_Directions for this task_
All of the listing must be given again exactly, except that the images are dropped.
BEGIN
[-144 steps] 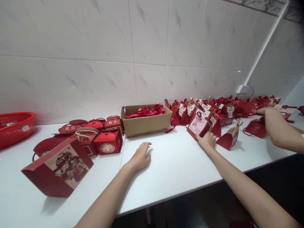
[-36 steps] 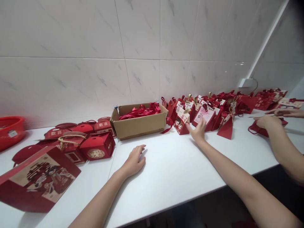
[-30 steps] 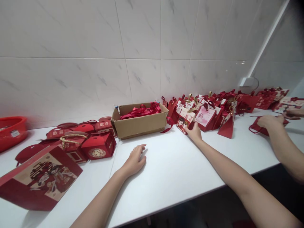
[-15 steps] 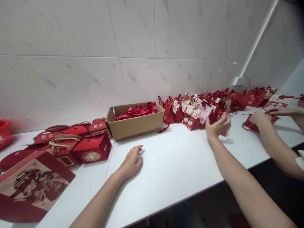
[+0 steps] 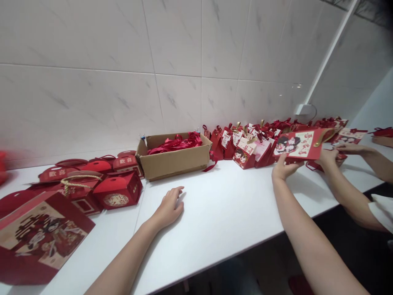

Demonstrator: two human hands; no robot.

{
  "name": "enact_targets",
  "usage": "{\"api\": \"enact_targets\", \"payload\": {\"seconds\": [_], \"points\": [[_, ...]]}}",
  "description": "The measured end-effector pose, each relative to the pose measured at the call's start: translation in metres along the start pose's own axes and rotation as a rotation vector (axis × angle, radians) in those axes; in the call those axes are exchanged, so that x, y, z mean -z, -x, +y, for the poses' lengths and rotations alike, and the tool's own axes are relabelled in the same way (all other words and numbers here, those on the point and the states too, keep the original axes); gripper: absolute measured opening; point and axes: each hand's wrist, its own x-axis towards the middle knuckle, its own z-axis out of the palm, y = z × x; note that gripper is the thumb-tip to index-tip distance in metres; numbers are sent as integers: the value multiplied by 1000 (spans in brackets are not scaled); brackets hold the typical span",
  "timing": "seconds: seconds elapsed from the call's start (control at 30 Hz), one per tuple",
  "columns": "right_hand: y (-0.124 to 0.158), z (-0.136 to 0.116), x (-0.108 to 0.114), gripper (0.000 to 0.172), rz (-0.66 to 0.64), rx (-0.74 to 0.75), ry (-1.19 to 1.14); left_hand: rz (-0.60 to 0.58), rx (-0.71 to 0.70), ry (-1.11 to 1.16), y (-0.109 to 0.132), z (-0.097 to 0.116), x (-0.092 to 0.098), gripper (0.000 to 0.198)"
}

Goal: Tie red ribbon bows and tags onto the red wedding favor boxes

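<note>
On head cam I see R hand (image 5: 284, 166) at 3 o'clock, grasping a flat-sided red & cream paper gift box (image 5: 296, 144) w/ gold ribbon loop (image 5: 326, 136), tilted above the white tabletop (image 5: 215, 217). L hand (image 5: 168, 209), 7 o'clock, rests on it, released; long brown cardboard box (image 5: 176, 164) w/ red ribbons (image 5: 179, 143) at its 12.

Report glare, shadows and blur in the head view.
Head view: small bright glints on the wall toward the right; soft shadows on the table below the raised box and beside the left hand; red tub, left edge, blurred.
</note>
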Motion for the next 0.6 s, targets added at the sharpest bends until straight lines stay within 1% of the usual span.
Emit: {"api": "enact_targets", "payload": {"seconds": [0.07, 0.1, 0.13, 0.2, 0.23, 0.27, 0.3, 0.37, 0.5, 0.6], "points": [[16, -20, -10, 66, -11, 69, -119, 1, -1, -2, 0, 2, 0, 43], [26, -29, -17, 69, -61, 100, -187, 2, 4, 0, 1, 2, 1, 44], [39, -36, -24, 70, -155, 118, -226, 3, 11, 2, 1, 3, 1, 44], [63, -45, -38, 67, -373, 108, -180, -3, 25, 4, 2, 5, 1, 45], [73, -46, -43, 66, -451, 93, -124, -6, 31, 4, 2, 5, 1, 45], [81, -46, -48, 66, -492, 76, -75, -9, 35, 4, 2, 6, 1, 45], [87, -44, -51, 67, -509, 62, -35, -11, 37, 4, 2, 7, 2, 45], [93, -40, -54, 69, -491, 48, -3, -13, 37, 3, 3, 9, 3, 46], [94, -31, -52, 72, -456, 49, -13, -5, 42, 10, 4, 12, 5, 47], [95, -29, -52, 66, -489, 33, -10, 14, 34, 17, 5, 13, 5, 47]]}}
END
_Output for this task_
[-144 steps] 
[-36 steps] 
[-30 steps] 
[-15 steps] 
[+0 steps] 

Demonstrator: two human hands; no robot.

{
  "name": "enact_targets",
  "usage": "{\"api\": \"enact_targets\", \"payload\": {\"seconds\": [_], \"points\": [[_, ...]]}}",
  "description": "The measured end-effector pose, each relative to the pose measured at the call's start: translation in metres along the start pose's own axes and rotation as a rotation vector (axis × angle, radians) in those axes; in the call those axes are exchanged, so that x, y, z mean -z, -x, +y, for the poses' lengths and rotations alike, and the tool's own axes are relabelled in the same way (all other words and numbers here, those on the point and the states too, keep the original axes); gripper: absolute measured opening; point and axes: each hand's wrist, its own x-axis towards the middle knuckle, its own z-axis out of the palm, y = z × x; note that gripper is the thumb-tip to index-tip distance in metres; numbers are sent as integers: the value multiplied by 1000 (spans in brackets are not scaled); brackets hold the typical span",
  "timing": "seconds: seconds elapsed from the call's start (control at 30 Hz), one per tuple",
  "columns": "right_hand: y (-0.124 to 0.158), z (-0.136 to 0.116), x (-0.108 to 0.114), gripper (0.000 to 0.172), rz (-0.66 to 0.64), rx (-0.74 to 0.75), ry (-1.19 to 1.14); left_hand: rz (-0.60 to 0.58), rx (-0.71 to 0.70), ry (-1.11 to 1.16), y (-0.109 to 0.132), z (-0.097 to 0.116), x (-0.092 to 0.098), gripper (0.000 to 0.198)"
}

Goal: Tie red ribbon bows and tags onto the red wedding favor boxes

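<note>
On head cam I see R hand (image 5: 284, 166) at 3 o'clock, grasping a flat-sided red & cream paper gift box (image 5: 296, 144) w/ gold ribbon loop (image 5: 326, 136), tilted above the white tabletop (image 5: 215, 217). L hand (image 5: 168, 209), 7 o'clock, rests on it, released; long brown cardboard box (image 5: 176, 164) w/ red ribbons (image 5: 179, 143) at its 12.

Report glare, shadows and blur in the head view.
Head view: small bright glints on the wall toward the right; soft shadows on the table below the raised box and beside the left hand; red tub, left edge, blurred.
</note>
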Motion for the next 0.6 s, targets added at the sharpest bends until straight lines stay within 1% of the usual span.
Emit: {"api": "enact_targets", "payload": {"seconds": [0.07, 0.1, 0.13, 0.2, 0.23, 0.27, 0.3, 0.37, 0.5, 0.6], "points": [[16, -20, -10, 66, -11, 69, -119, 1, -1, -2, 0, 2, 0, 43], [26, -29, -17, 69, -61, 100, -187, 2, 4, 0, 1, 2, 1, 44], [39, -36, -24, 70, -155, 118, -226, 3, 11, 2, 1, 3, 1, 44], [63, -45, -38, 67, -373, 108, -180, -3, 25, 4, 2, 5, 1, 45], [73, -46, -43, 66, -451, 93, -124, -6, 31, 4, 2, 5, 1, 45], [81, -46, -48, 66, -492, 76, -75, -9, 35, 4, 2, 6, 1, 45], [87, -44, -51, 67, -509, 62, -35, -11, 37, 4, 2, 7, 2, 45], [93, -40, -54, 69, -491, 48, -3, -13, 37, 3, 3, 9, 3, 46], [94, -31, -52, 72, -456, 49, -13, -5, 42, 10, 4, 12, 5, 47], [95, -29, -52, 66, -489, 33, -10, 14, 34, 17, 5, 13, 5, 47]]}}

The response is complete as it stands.